Die Studien, die auf Umfragen unter mehr als 900 Personen basierten, fanden auch einige Ähnlichkeiten zwischen religiösen und nicht religiösen Personen. In beiden Gruppen sind die Dogmatiker weniger geschickt im analytischen Denken und betrachten Probleme auch weniger aus der Perspektive anderer.

In der ersten Studie identifizierten sich die 209 Teilnehmer als Christen, 153 als nicht-religiös, neun als jüdisch, fünf als buddhistisch, vier als hinduistisch, ein muslimisch und 24 als eine andere Religion. Jeder abgeschlossene Test bewertet Dogmatismus, empathische Besorgnis, Aspekte des analytischen Denkens und prosoziale Absichten.

Die Ergebnisse der Studie zeigten, dass religiöse Teilnehmer insgesamt ein höheres Maß an Dogmatismus, empathischer Besorgnis und prosozialen Absichten hatten, während die nicht-religiösen Teilnehmer in Bezug auf das analytische Denken eine bessere Leistung erbrachten. Die abnehmende Empathie unter den Nicht-Religiösen entsprach einem zunehmenden Dogmatismus.

Die zweite Studie, an der 210 Teilnehmer teilnahmen, die sich als Christen, 202 Nicht-Religiöse, 63 Hindus, 12 Buddhisten, 11 Juden, 10 Muslime und 19 andere Religionen identifizierten, wiederholte einen Großteil der ersten, fügte jedoch Maßnahmen zur Perspektivenfindung und Religiösen hinzu Fundamentalismus, so die Forscher.

Je starrer das Individuum, ob religiös oder nicht, desto weniger wahrscheinlich würde es die Perspektive anderer berücksichtigen, stellten die Forscher fest.
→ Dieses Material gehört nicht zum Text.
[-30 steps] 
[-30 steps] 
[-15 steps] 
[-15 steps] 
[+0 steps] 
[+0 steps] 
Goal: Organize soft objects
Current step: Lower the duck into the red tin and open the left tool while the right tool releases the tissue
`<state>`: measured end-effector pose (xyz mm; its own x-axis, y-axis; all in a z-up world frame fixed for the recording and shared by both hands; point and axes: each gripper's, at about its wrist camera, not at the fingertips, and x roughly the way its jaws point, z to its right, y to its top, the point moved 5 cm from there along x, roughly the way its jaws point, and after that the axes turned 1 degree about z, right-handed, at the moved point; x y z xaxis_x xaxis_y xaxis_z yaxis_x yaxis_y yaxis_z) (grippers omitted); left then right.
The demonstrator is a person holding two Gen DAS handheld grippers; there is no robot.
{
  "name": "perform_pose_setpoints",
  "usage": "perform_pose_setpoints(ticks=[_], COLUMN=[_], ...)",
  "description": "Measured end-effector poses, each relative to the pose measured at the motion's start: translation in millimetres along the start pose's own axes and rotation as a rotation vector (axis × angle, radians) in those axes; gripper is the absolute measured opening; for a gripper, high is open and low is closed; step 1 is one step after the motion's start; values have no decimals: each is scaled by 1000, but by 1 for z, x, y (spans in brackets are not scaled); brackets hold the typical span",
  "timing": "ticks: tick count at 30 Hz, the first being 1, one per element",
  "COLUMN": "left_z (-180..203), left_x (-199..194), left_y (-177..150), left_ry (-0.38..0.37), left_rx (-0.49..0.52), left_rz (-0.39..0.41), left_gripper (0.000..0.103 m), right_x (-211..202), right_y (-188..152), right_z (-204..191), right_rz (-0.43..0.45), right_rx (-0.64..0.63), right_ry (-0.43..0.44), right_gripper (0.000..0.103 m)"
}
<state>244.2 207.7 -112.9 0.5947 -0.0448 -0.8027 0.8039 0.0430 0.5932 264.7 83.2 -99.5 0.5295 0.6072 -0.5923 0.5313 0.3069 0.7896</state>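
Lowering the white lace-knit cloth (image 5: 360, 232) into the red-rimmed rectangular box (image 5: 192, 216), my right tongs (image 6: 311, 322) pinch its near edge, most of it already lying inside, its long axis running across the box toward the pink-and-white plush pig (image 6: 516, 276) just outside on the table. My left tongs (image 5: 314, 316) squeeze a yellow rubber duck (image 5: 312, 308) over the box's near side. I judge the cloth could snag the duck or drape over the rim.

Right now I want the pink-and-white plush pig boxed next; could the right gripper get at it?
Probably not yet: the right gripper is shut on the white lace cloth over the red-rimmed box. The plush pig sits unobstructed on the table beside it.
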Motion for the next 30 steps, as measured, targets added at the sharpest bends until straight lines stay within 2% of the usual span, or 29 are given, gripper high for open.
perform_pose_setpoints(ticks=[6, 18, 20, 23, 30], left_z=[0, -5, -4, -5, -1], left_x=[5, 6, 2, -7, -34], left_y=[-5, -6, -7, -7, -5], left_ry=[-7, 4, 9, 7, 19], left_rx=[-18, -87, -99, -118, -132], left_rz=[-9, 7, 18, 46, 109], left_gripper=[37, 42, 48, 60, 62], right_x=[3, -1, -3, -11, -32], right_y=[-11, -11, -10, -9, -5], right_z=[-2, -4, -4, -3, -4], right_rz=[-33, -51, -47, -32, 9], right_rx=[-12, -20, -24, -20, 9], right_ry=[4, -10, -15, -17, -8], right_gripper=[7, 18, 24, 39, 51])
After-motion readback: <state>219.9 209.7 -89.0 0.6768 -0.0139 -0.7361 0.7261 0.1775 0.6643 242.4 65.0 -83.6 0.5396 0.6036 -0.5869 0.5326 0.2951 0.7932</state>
Der religiöse Fundamentalismus korrelierte stark mit der empathischen Besorgnis der Ordensleute, fügen sie hinzu.

Während mehr Empathie wünschenswert klingt, kann laut Jack ungehärtetes Einfühlungsvermögen gefährlich sein.

"Terroristen in ihrer Blase glauben, dass es eine höchst moralische Sache ist, die sie tun", sagte er. "Sie glauben, dass sie Unrecht korrigieren und etwas Heiliges schützen."
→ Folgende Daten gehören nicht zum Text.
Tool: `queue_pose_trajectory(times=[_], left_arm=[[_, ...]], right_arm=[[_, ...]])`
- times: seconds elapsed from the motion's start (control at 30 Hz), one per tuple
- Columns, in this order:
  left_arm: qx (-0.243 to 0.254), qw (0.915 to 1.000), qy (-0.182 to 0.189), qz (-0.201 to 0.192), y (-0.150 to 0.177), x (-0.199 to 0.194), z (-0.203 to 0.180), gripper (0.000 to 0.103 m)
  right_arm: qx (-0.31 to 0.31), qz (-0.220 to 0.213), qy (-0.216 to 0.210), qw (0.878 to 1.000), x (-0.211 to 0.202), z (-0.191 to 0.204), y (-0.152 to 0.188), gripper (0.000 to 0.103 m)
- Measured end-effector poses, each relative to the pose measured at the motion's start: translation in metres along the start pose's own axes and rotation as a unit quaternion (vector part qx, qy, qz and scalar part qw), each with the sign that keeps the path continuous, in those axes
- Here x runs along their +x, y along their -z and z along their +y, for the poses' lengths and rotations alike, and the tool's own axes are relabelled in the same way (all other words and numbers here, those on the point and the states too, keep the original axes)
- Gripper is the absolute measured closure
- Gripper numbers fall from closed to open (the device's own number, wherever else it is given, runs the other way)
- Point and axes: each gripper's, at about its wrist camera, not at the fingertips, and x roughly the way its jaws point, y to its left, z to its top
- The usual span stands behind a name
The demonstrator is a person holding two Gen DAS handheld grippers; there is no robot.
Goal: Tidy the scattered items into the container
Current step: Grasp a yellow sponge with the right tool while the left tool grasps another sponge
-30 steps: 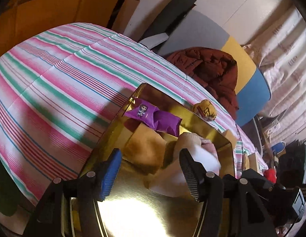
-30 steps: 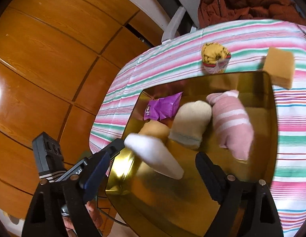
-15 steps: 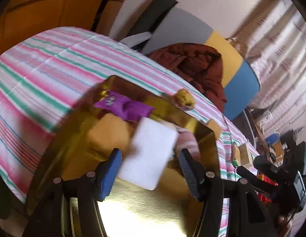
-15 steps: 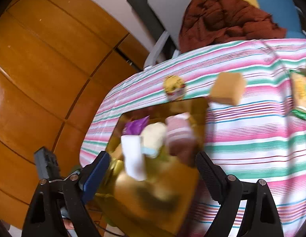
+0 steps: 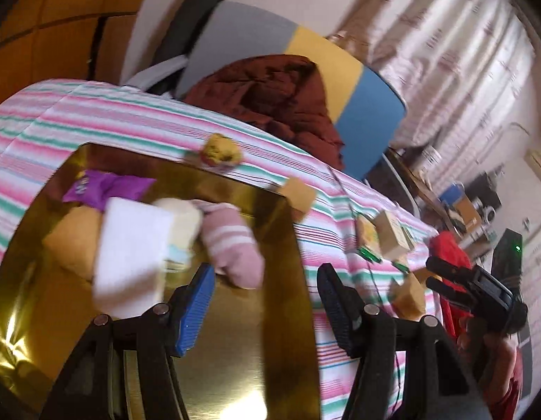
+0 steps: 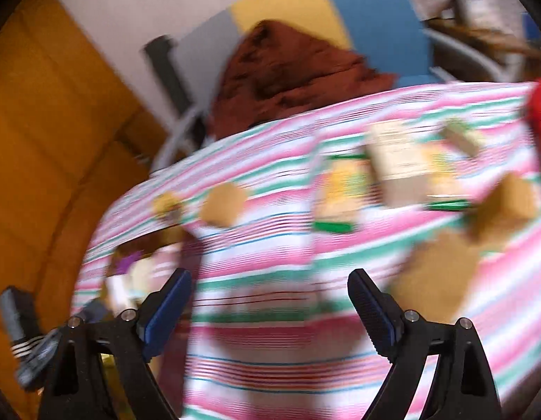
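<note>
A gold tray (image 5: 284, 315) on the striped tablecloth holds a purple packet (image 5: 106, 189), a white block (image 5: 130, 245), a tan sponge (image 5: 71, 241), a cream sock (image 5: 183, 217) and a pink striped sock (image 5: 232, 245). My left gripper (image 5: 265, 280) hangs open over the tray's right edge with nothing between its fingers. My right gripper (image 6: 270, 276) is over bare cloth right of the tray, its jaws opening and empty. In its blurred view lie a yellow muffin toy (image 6: 167, 204), a tan sponge (image 6: 223, 206), a yellow-green packet (image 6: 340, 192), a beige box (image 6: 399, 164) and tan blocks (image 6: 438, 273).
A chair with a dark red jacket (image 5: 270, 98) stands behind the table. Wooden panelling (image 6: 43, 140) fills the left. Past the table's right end are a red cloth (image 5: 448, 248) and cluttered furniture. A person's hand (image 5: 494, 350) holds the right gripper (image 5: 433, 274).
The white block that was between my right fingers now lies in the tray. Both grippers have swung right, the right one leaving the tray for the scattered items.
</note>
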Motion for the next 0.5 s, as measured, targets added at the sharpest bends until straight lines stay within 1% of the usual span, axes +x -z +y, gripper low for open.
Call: queue_pose_trajectory(times=[0.1,0.13,0.17,0.2,0.27,0.37,0.43,0.5], left_arm=[[0.02,0.9997,0.014,0.008,0.002,0.006,-0.019,0.042],[0.026,0.9995,0.016,0.011,0.003,0.009,-0.024,0.042],[0.031,0.9992,0.021,0.014,0.005,0.011,-0.03,0.042],[0.035,0.999,0.023,0.017,0.005,0.014,-0.035,0.042],[0.044,0.9983,0.026,0.027,0.008,0.019,-0.044,0.042],[0.057,0.9974,0.027,0.034,0.008,0.024,-0.056,0.042],[0.067,0.9967,0.028,0.036,0.008,0.026,-0.063,0.042],[0.077,0.996,0.024,0.038,0.006,0.029,-0.069,0.042]], right_arm=[[0.034,0.002,0.066,0.997,-0.011,-0.039,-0.003,0.007],[0.049,0.006,0.077,0.996,-0.013,-0.05,-0.003,0.006],[0.061,0.01,0.081,0.995,-0.012,-0.058,-0.002,0.005],[0.079,0.023,0.084,0.993,-0.009,-0.071,-0.001,0.005],[0.099,0.042,0.086,0.99,-0.005,-0.084,0.0,0.005],[0.098,0.072,0.089,0.989,0.008,-0.093,-0.003,0.005],[0.092,0.078,0.086,0.989,0.015,-0.094,-0.007,0.005],[0.079,0.09,0.093,0.989,0.022,-0.095,-0.011,0.005]])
In der heutigen Politik "appelliert die Trump-Administration bei all dem Gerede über" falsche Nachrichten "an Mitglieder ihrer Basis, indem sie die Menschen emotional anspricht, während sie Fakten ignoriert", sagte er und fügte hinzu, dass Trumps Basis einen großen Prozentsatz von Selbsterklärungen enthält religiöse Männer und Frauen.

Auf der anderen Seite können militante Atheisten, obwohl sie ihr Leben nach kritischem Denken organisieren, „möglicherweise nicht die Einsicht haben, etwas Positives über Religion zu sehen - sie können nur sehen, dass dies ihrem wissenschaftlichen, analytischen Denken widerspricht“, sagte Jack.
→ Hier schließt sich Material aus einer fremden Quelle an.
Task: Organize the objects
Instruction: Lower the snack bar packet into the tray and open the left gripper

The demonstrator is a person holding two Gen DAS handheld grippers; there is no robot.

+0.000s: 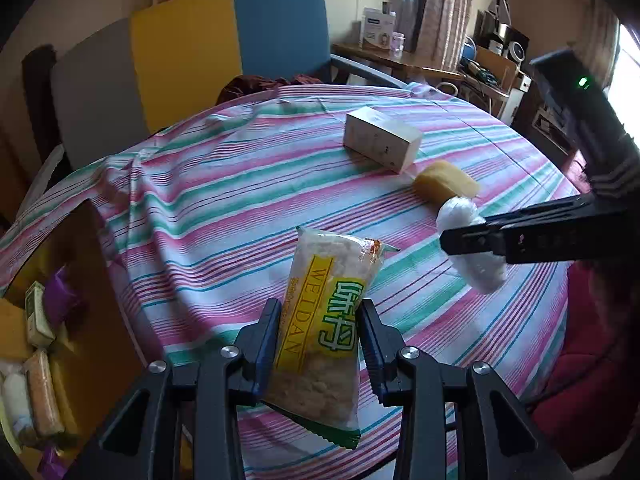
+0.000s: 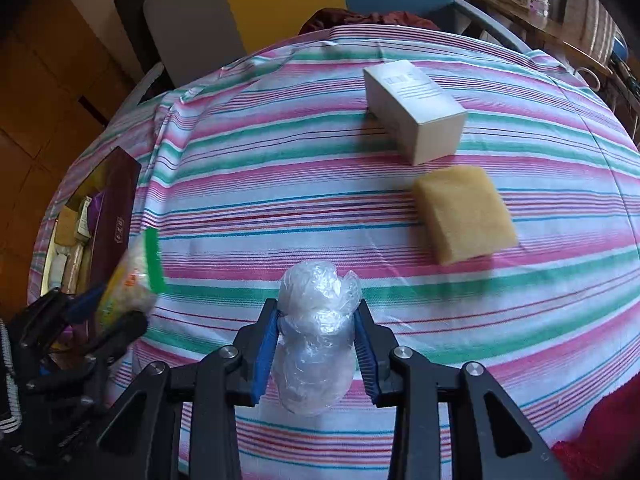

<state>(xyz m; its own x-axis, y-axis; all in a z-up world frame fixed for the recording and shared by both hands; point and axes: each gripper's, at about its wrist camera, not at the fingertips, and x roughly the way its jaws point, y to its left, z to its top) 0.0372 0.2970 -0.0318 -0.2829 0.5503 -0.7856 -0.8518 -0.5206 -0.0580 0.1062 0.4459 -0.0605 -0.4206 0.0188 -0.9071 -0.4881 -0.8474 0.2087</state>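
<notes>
My left gripper (image 1: 320, 316) is shut on a yellow-and-clear snack packet (image 1: 324, 320) and holds it above the striped tablecloth (image 1: 224, 184). A crumpled clear plastic bundle (image 2: 316, 332) is clamped in my right gripper (image 2: 318, 316), also lifted off the cloth. In the left wrist view the right gripper (image 1: 456, 240) reaches in from the right with the white bundle (image 1: 476, 252). The right wrist view shows the left gripper (image 2: 100, 308) at the lower left with the packet (image 2: 128, 280), blurred. A white box (image 2: 416, 108) and a yellow sponge (image 2: 464, 212) lie on the cloth further back.
An open box (image 1: 36, 340) holding several small packets sits at the table's left edge, also seen as the box (image 2: 96, 216) in the right wrist view. A chair with grey, yellow and blue panels (image 1: 192, 56) stands behind the table. A cluttered desk (image 1: 400, 60) is at the back right.
</notes>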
Die Forscher sagen, dass die Ergebnisse der Umfragen ihre frühere Arbeit weiter unterstützen, die zeigt, dass Menschen zwei Gehirnnetzwerke haben - eines für Empathie und eines für analytisches Denken -, die miteinander in Konflikt stehen.

Bei gesunden Menschen wechselt ihr Denkprozess zwischen den beiden und wählt laut den Forschern das geeignete Netzwerk für verschiedene Themen, die sie berücksichtigen.

Aber in den Gedanken des religiösen Dogmatikers scheint das empathische Netzwerk zu dominieren, während in den Gedanken des nicht-religiösen Dogmatikers das analytische Netzwerk zu herrschen scheint, behaupten die Forscher.

Während die Studien untersuchten, wie Unterschiede in der Weltanschauung des Dogmatismus zwischen religiösem und nicht-religiösem Einfluss bestehen, ist die Forschung nach Ansicht der Forscher weitgehend anwendbar. Dogmatismus gilt für alle Grundüberzeugungen, von Essgewohnheiten wie Veganer, Vegetarier oder Allesfresser bis hin zu politischen Meinungen und Überzeugungen über Evolution und Klimawandel.

Die Forschung wurde in der veröffentlicht Zeitschrift für Religion und Gesundheit.